» What to work on
Bring together all lines from the listing below that contain the string "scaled".

» Provided data

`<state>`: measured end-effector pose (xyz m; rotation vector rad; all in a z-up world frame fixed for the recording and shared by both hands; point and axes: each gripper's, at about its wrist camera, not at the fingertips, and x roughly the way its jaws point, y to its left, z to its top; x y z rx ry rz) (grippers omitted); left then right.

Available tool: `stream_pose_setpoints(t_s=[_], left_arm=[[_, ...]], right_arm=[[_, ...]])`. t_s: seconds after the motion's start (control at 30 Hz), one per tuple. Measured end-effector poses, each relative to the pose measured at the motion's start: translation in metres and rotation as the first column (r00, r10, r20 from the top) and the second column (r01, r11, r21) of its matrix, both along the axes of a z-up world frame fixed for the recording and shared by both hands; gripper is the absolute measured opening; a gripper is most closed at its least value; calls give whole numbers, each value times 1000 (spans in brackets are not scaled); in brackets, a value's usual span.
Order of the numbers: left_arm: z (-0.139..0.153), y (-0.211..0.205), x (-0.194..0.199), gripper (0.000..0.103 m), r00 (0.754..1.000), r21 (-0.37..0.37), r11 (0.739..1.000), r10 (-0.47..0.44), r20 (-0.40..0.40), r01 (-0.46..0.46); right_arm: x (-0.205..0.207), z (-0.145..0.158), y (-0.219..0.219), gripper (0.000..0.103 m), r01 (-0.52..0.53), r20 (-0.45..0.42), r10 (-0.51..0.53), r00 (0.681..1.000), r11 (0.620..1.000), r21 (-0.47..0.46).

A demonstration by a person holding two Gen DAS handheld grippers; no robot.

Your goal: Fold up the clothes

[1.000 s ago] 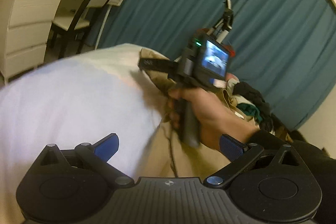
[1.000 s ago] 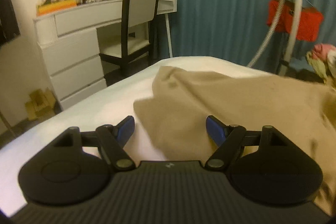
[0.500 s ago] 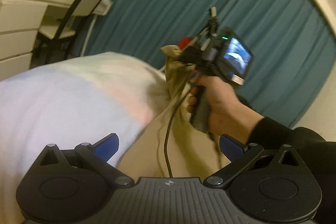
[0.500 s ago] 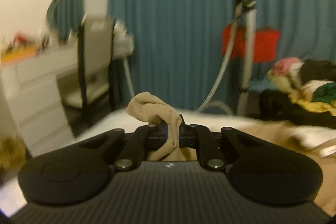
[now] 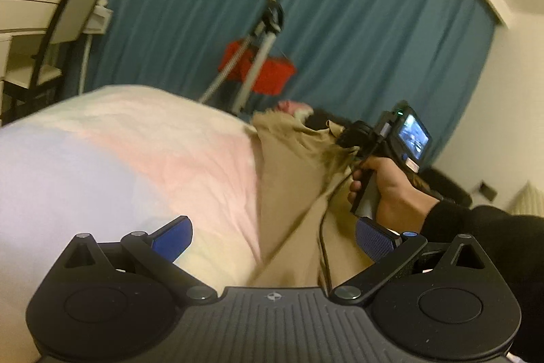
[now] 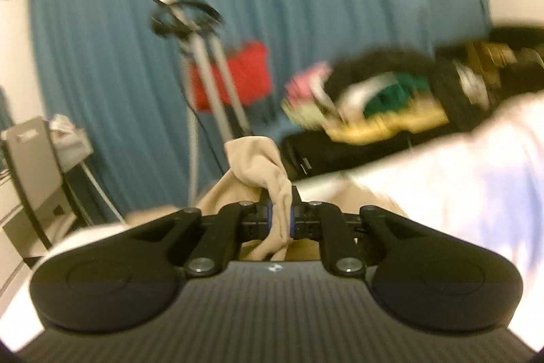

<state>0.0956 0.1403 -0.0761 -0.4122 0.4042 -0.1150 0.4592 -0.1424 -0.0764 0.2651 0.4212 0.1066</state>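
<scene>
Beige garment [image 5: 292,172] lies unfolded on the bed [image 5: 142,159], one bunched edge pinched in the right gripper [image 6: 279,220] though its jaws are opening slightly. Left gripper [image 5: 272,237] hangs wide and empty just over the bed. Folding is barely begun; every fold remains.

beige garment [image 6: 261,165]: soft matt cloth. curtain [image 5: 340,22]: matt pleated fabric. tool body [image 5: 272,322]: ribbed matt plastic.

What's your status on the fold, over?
Right gripper pinching a bunch of the tan garment, jaws easing open. Left gripper open, empty, over the bed. Nothing in the way.
</scene>
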Motion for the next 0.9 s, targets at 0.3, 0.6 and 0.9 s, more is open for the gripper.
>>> stream_pose_setpoints(t_s=[0.3,0.6,0.9], left_arm=[[-13,-23,18,103,998,67,995,-70,-6,70],[6,-31,5,103,995,83,992,-101,24,98],[37,-46,-48,103,990,105,984,-143,8,142]], right_arm=[[-39,-6,-20,90,-52,-48,51,998,999,-3],[-191,56,-38,90,-137,-2,137,991,991,2],[-373,82,-67,90,-205,61,204,977,979,13]])
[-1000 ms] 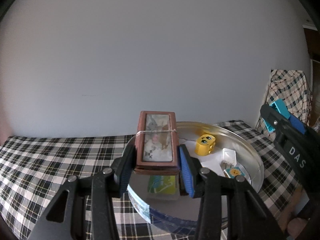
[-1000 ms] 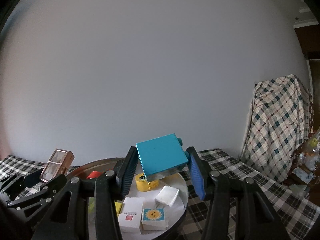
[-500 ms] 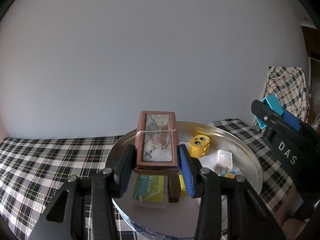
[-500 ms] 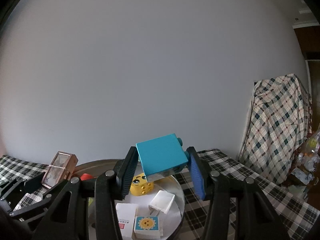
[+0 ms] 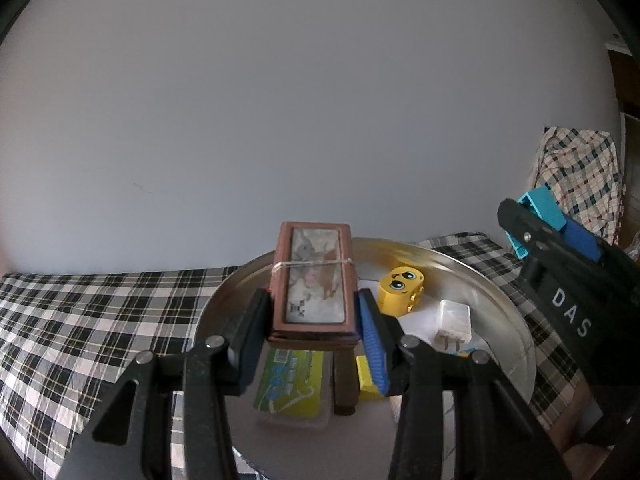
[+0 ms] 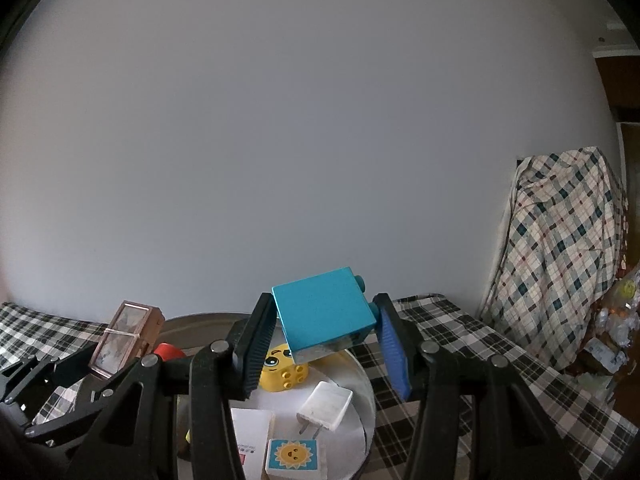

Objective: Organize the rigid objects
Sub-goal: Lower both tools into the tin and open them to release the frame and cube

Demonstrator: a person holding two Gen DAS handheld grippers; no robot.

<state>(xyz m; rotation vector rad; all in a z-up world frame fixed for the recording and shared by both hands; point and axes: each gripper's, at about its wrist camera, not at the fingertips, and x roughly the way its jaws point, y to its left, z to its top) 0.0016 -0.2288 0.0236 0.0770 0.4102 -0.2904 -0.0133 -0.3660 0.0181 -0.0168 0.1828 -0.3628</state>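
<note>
My left gripper (image 5: 314, 330) is shut on a brown framed picture box (image 5: 314, 280) with a rubber band round it, held above the round metal tray (image 5: 508, 320). My right gripper (image 6: 324, 344) is shut on a teal toy block (image 6: 324, 314), held tilted above the same tray (image 6: 366, 384). In the tray lie a yellow face block (image 5: 400, 290), a white plug charger (image 6: 326, 402), a sun tile (image 6: 292, 456), a white card box (image 6: 252, 434), a green packet (image 5: 292, 384) and a red piece (image 6: 168, 350). The picture box also shows in the right wrist view (image 6: 128, 336).
The tray sits on a black-and-white checked cloth (image 5: 88, 320). A plain grey wall stands close behind. A checked cover drapes over something tall at the right (image 6: 560, 248), with clutter beside it (image 6: 612, 328).
Both grippers have moved in over the tray with their objects still held; the tray and its contents appear nearer and more central in the left wrist view.
</note>
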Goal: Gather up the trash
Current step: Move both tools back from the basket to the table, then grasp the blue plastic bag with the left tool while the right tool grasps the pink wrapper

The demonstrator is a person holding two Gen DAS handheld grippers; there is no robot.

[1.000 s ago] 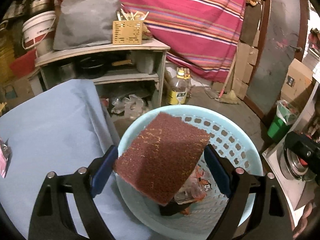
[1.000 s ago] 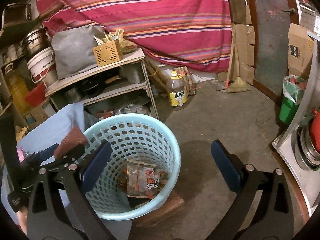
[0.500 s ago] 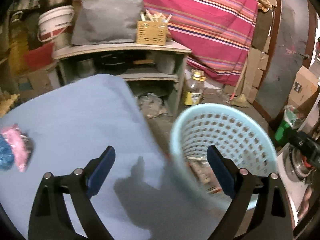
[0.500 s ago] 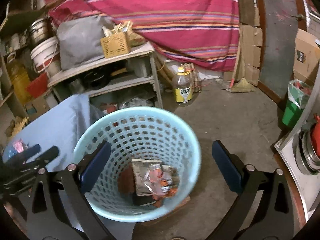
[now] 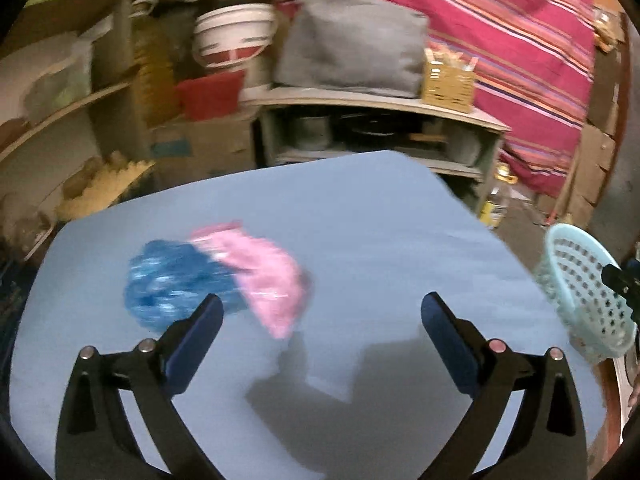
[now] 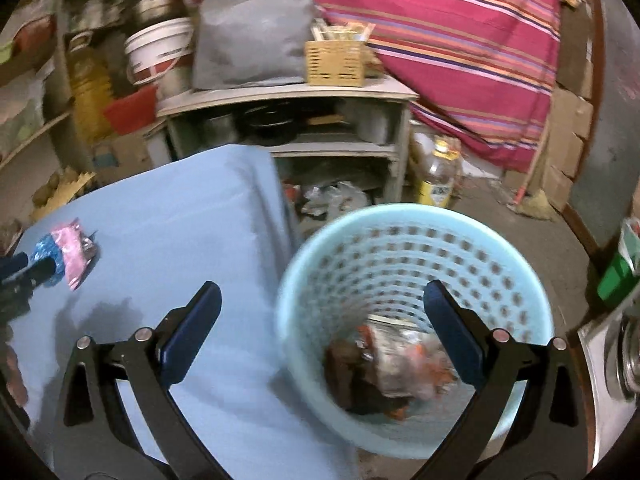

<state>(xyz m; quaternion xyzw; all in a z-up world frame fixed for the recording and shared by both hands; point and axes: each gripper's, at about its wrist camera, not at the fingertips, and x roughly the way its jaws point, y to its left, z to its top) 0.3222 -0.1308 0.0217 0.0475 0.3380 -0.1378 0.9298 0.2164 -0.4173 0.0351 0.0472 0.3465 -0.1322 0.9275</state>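
Note:
A pink wrapper [image 5: 266, 272] and a blue wrapper [image 5: 172, 284] lie together on the blue table [image 5: 360, 240]. My left gripper [image 5: 320, 332] is open and empty, just short of them. They also show small in the right wrist view, pink [image 6: 74, 250] and blue [image 6: 46, 256]. My right gripper [image 6: 320, 332] is open and empty above the edge between table [image 6: 160, 232] and light blue basket [image 6: 400, 240]. The basket holds a brown scouring pad [image 6: 344, 364] and crumpled wrappers [image 6: 404, 356]. The basket shows at the right edge of the left wrist view [image 5: 580, 280].
A grey shelf unit [image 6: 288, 96] with a grey bag [image 6: 252, 40] and a wicker box [image 6: 336, 62] stands behind the table. An oil bottle [image 6: 438, 176] stands on the floor. A striped cloth [image 6: 460, 32] hangs behind. A green bin [image 6: 616, 276] is at right.
My left gripper let the brown pad fall into the basket, then swung left over the table toward the wrappers. My right gripper drifted left.

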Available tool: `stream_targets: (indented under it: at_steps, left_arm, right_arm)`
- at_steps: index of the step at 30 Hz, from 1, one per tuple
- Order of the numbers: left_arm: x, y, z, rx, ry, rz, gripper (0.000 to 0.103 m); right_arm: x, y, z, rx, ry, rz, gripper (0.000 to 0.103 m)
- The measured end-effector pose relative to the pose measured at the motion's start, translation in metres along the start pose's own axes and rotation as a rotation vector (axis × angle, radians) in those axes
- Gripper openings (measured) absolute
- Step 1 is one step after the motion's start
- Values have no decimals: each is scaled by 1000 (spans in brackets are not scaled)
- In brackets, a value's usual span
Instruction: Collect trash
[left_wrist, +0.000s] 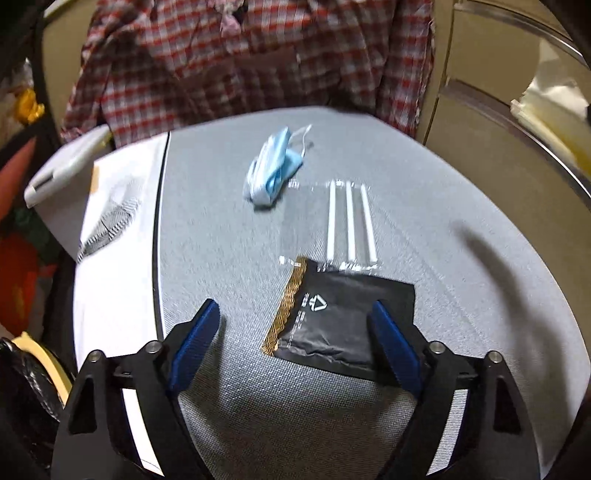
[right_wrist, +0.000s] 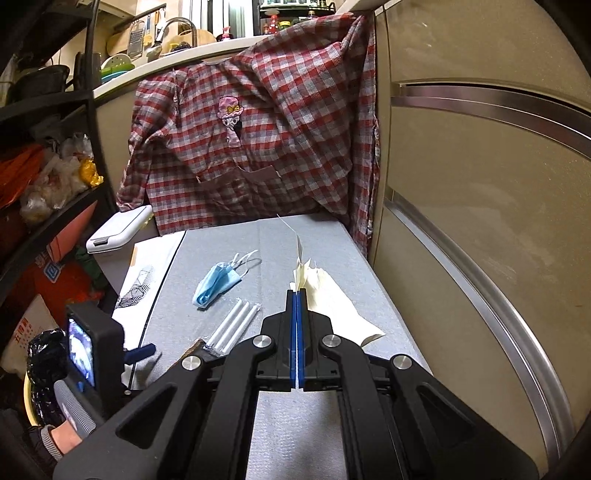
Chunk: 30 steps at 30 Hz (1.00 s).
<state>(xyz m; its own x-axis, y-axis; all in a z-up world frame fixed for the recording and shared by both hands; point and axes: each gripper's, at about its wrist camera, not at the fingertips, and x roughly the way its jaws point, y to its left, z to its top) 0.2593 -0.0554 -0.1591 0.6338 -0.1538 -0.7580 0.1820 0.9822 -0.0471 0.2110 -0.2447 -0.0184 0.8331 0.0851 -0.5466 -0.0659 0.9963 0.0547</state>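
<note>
Black wrapper (left_wrist: 343, 325), mask (left_wrist: 271, 168), perhaps straws (left_wrist: 349, 221)

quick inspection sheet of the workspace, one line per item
surface: grey mat on a small table, trash lying on it
job's things: black wrapper, clear pack of white sticks, blue face mask, cream paper bag
clutter: white sheet with a dark print
grippers: left gripper open, wrapper between its fingers; right gripper shut on the cream paper bag
cables: nothing seen
surroundings: checked shirt hanging behind, white lidded bin, cabinet doors, cluttered shelves
</note>
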Motion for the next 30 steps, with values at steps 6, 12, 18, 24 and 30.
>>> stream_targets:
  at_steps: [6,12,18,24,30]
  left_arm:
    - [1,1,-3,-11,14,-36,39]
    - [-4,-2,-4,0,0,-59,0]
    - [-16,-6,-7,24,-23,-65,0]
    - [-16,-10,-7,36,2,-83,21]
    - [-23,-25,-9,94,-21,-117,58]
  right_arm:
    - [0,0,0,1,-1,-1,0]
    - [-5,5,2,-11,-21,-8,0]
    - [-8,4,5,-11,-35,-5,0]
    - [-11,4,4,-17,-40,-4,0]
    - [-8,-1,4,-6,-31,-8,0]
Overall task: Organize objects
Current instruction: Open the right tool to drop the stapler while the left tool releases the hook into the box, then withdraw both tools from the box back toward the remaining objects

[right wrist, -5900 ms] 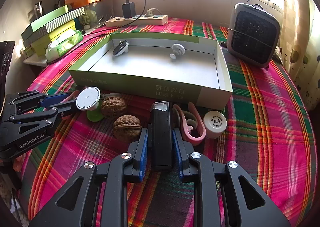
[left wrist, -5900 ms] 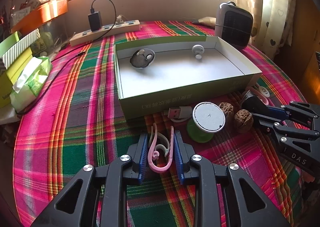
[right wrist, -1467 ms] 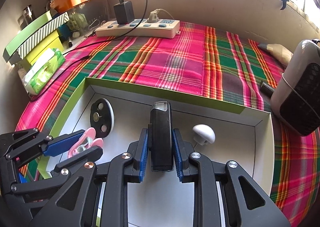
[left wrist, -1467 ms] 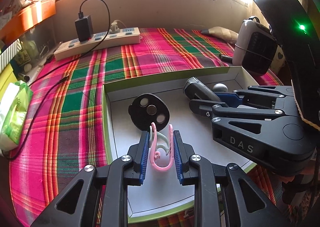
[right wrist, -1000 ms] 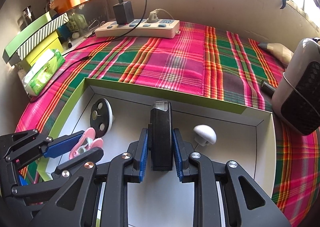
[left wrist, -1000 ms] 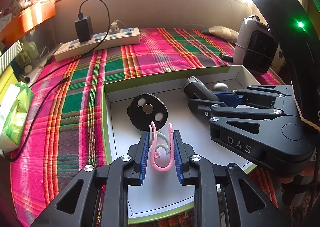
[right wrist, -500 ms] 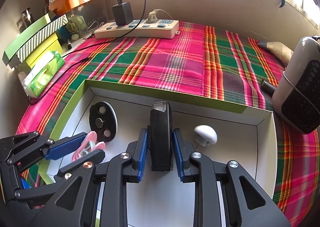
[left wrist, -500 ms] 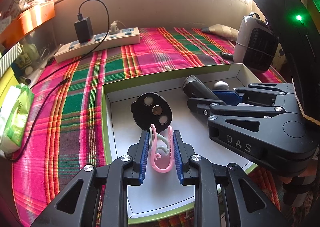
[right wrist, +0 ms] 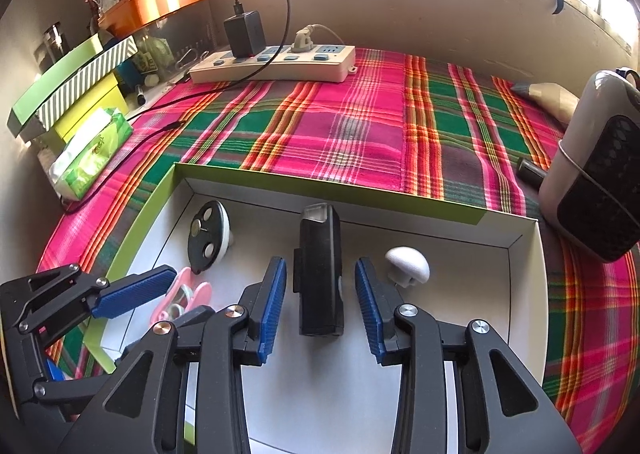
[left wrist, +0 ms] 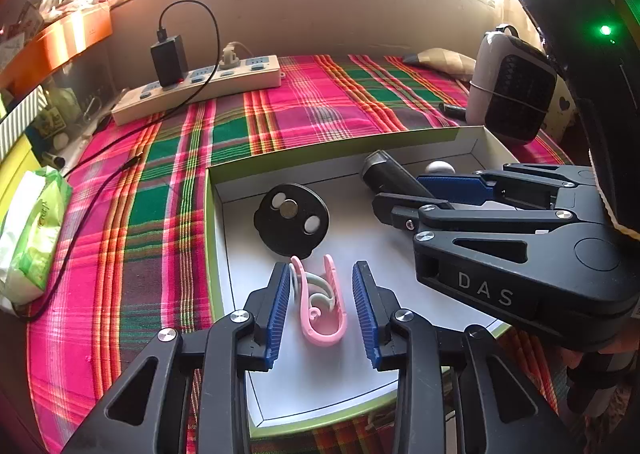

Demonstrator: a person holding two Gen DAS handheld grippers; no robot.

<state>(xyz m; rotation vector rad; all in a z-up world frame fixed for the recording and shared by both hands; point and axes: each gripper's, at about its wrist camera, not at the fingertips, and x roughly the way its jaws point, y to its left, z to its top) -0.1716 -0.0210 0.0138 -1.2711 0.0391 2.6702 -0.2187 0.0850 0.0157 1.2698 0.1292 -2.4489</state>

» Task output
Available tool: `stream_pose_setpoints(t_s=[_], left_arm=[[_, ...]], right_arm=[[_, ...]])`. t_s: seconds after the motion's start (control at 30 Hz), one per tuple. Measured end-effector poses, each relative to the pose measured at the motion's start: translation in metres and rotation as the first column (r00, r10, r20 from the top) and the second column (r01, r11, r21) of its matrix, both along the axes of a z-up world frame fixed for the recording and shared by both hands; gripper is the absolute measured opening; a gripper is most closed at its least value; calls give whole numbers, each value times 1000 (spans in brackets are not scaled); in brackets, a value's usual span.
- Values have no decimals: each is scaled by 1000 (spans in brackets are not scaled)

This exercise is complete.